Stimulating the curiosity of wine industry operators to keep up with the times, improve their knowledge, and approach the concept of tomorrow's wines. The course "The Wines of the Future: New Skills for New Scenarios," organised by the Gambero Rosso Academy, aims to achieve just that. Producers, viticulturists, wine shop owners, managers and winery owners, and communication operators will have the opportunity to update their knowledge, thanks to a team of exceptional teachers, under the scientific direction of Professor Attilio Scienza, Professor of Viticulture at the University of Milan. He has structured the teaching content in collaboration with others, including Professor Alberto Mattiacci. The course will be held online, comprising 160 hours of training divided into four modules, plus four in-person seminars at prestigious Italian locations.

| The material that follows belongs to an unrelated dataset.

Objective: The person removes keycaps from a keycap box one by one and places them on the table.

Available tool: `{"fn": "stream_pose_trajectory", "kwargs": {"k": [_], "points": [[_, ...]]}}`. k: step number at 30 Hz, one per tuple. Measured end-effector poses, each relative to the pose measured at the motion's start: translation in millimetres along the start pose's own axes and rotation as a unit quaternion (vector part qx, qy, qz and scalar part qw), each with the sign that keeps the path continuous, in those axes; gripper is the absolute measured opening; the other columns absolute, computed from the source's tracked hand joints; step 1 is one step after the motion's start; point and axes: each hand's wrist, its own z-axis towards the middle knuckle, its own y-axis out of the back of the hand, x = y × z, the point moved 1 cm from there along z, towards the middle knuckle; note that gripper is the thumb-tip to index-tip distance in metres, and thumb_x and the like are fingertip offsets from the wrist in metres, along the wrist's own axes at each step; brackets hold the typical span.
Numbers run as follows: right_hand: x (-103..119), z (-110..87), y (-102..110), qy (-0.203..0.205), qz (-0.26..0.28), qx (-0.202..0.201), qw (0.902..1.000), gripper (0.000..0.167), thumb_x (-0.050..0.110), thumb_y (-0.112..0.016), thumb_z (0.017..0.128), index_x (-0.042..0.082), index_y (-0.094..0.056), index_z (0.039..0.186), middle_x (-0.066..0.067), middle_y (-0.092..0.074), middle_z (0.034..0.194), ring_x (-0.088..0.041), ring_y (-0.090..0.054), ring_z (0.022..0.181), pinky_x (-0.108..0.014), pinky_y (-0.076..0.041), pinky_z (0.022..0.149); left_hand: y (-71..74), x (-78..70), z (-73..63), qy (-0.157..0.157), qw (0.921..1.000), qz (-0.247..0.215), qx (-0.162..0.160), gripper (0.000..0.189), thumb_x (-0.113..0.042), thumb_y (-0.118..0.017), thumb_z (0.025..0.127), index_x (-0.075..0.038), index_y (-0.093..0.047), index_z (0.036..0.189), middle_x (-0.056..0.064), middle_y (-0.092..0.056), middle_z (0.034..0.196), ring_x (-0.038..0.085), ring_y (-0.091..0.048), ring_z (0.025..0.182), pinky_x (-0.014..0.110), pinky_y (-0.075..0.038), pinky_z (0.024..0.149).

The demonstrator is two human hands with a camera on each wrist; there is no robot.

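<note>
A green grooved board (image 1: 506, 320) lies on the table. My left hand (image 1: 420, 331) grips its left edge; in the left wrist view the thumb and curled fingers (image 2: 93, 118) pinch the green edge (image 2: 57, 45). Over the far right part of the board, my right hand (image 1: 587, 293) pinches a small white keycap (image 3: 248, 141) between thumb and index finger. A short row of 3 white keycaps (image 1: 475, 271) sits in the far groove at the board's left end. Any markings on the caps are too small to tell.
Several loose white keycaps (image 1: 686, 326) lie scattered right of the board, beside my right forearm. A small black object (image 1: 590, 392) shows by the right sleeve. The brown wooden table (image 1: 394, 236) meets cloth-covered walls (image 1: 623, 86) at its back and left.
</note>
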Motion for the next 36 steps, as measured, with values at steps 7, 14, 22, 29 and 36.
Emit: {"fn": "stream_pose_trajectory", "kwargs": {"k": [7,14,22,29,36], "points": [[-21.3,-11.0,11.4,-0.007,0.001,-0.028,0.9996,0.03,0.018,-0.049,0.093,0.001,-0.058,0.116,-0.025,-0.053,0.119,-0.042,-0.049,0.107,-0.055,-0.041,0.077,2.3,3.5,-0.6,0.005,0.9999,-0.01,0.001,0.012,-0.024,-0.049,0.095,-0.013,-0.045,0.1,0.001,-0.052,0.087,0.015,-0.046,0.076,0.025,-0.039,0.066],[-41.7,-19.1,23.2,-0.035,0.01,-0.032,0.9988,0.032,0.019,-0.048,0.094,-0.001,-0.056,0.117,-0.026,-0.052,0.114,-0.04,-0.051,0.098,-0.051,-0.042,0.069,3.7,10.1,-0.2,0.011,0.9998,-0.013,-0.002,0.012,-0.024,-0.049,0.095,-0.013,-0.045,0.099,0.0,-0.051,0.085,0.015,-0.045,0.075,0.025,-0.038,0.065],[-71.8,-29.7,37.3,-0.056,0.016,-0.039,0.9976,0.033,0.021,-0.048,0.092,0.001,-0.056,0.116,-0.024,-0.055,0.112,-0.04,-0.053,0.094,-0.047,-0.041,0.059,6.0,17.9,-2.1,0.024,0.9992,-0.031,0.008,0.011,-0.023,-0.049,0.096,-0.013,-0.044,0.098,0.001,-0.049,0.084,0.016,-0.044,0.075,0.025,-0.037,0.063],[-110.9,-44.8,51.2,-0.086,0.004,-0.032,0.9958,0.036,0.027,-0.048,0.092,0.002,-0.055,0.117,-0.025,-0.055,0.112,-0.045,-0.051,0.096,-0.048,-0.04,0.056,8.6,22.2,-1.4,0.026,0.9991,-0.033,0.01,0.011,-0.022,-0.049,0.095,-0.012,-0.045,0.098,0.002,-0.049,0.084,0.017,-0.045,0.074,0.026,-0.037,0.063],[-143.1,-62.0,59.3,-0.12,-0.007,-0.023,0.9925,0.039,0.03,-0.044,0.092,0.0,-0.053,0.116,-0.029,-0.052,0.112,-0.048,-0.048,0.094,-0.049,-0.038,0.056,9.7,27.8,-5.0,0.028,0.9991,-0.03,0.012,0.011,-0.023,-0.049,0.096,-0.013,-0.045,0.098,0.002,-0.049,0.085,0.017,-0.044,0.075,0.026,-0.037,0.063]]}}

A high-profile teaching team
"We wanted to provide high-level training by involving highly esteemed scholars. Our attempt," explains Professor Scienza, "is the most ambitious ever made in the wine sector. The response from the teachers has been positive: a sign that even on the academic side, there was a strong felt need to transfer knowledge." The organisers' idea is to convey knowledge in an interdisciplinary manner, where each lesson is connected to the others. The course content, which concludes with a certificate of participation, will later be made available on a digital platform and used on-demand by users, with the possibility—in a later phase—of interacting with the teachers.

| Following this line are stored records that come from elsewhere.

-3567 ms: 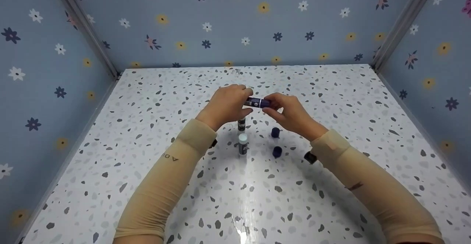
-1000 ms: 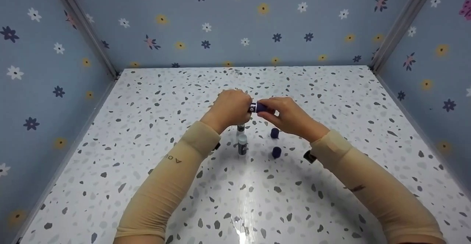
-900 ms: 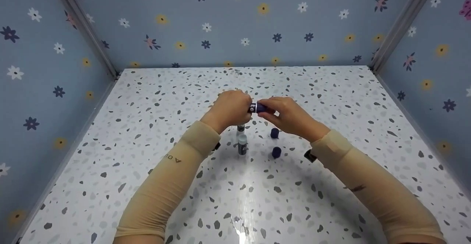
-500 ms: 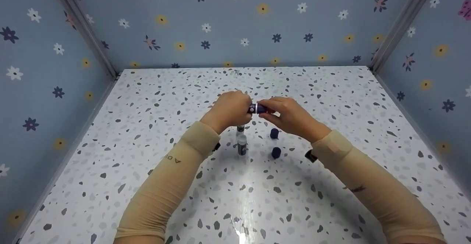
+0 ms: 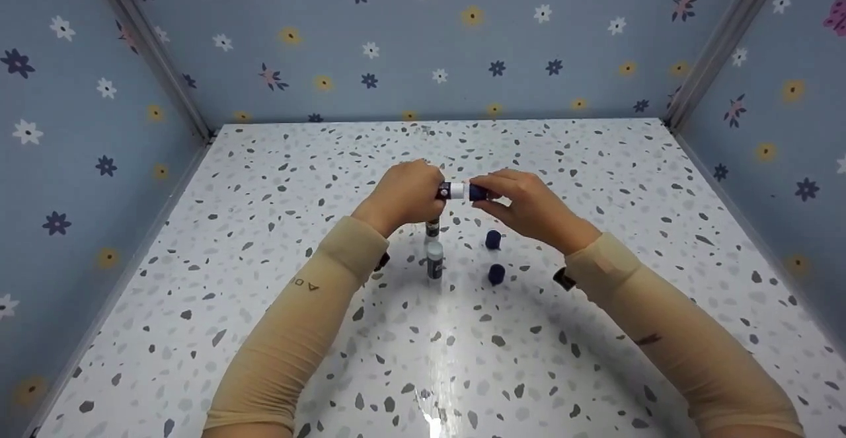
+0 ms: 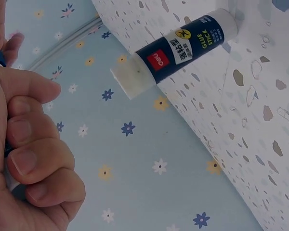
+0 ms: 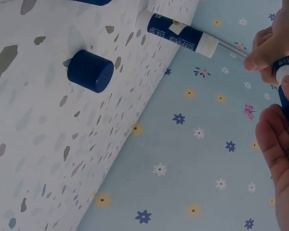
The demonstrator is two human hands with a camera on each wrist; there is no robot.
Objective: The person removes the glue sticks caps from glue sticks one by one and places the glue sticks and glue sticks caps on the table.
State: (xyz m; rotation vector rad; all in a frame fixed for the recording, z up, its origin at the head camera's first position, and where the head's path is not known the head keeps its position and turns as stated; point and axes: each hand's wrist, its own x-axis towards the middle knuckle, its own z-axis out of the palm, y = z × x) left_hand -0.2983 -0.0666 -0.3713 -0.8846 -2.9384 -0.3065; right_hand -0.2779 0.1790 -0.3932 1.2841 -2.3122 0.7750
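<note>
In the head view my left hand grips a dark blue glue stick, held sideways above the table with its white end bared. My right hand pinches the dark blue cap at that end, a narrow pale gap between cap and white collar. Below the hands, an uncapped glue stick stands upright, and another glue stick behind it is partly hidden by the left hand. Its label reads "GLUE STICK" on the one in the left wrist view. The left palm hides most of the held stick.
Two loose blue caps, a farther cap and a nearer cap, sit right of the standing sticks. The speckled white table is bounded by blue flowered panels at the back and sides.
The cap has come away from the held glue stick, baring its white end. My left hand has shifted slightly left, my right hand slightly right. The standing sticks and loose caps have stayed put.
</note>
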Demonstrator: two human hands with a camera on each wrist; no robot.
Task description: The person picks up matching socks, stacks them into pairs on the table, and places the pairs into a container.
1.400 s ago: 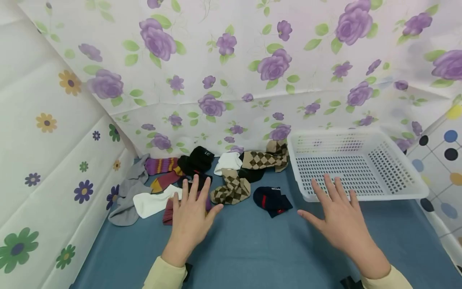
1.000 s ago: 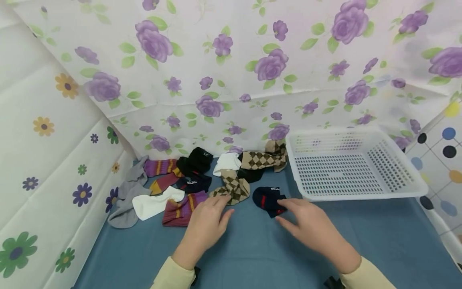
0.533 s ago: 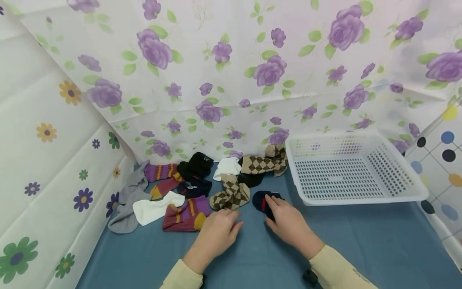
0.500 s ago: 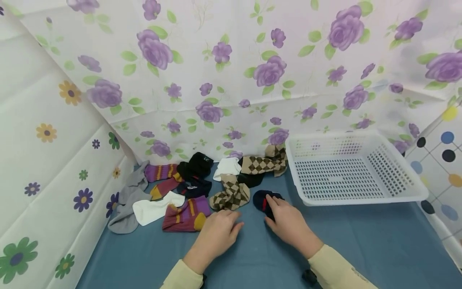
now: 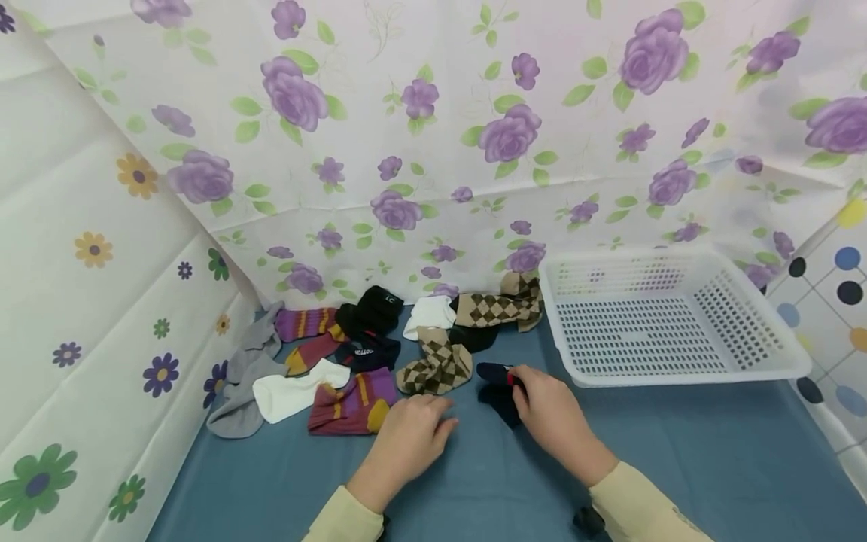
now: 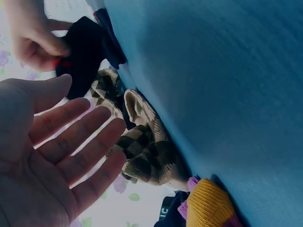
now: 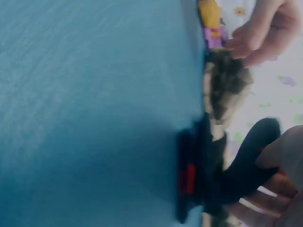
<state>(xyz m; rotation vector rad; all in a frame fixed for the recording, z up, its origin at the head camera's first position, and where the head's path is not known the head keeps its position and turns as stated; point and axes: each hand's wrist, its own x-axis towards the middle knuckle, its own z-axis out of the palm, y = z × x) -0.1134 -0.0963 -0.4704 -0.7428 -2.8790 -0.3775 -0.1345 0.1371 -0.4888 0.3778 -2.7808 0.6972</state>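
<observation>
My right hand (image 5: 554,410) pinches a navy sock (image 5: 493,373) with a red patch between thumb and fingers, part of it raised off the blue cloth. More navy fabric (image 5: 500,403) lies just below it; I cannot tell whether that is a second sock. In the right wrist view the lifted navy sock (image 7: 253,153) bends up from a piece on the cloth. My left hand (image 5: 409,433) holds nothing, its fingers relaxed in the left wrist view. It is just in front of a brown checkered sock (image 5: 436,365) and right of a purple-maroon striped sock (image 5: 348,406).
A white perforated basket (image 5: 684,379) stands at the back right. Further socks lie left and back: grey (image 5: 244,391), white (image 5: 291,395), black (image 5: 379,309), another white (image 5: 430,316) and another checkered sock (image 5: 497,309). Patterned sheets (image 5: 433,143) rise behind and at both sides.
Both hands have come down and inward from being spread above the cloth. My right hand has reached the navy sock, gripped it and raised part of it. The left has stayed still lately.
</observation>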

Too much gap between the work world and the research world
The course idea stems from an assumption that Professor Scienza explains to the weekly magazine Tre Bicchieri: "Over the years, the gap between the work world and the research world has widened. The wine sector has not shown it has the tools to transfer scientific knowledge to the field. And this Gambero Rosso Academy course aims to serve as a method for understanding what research is doing and what the repercussions are on production realities." The educational structure will address the main issues of the wine sector: genetic improvement of vines and rootstocks, market and consumption trends, sustainability in the vineyard and winery, logistics, sociological aspects, and those purely related to communication, including neuromarketing.
Learning to read change
For the wine sector, as for the beverage sector in general, the current historical moment is very important, with agriculture dealing with the climate crisis on one hand, and on the other, a market where consumer habits and tastes are evolving, with young people no longer favouring alcoholic and full-bodied products as they did in the past. "The course," emphasises Scienza, "provides information to interpret this change, with the goal of making artificial intelligence the basis of a new enlightenment. We are facing a series of decisive factors: new diseases, drought, vineyard relocation, resistant vines, the relationship between viticulture and landscape, difficulties in innovative genetics, defining the role of terroir and wine brands. We must also consider the relationship between health, viticulture, and wine, which is becoming a key factor for the coming years. In light of all this, we must provide and transmit to those working in this sector the tools to read the change. Of course, it requires the willingness of those who want to learn and update themselves. Our task is to stimulate their curiosity."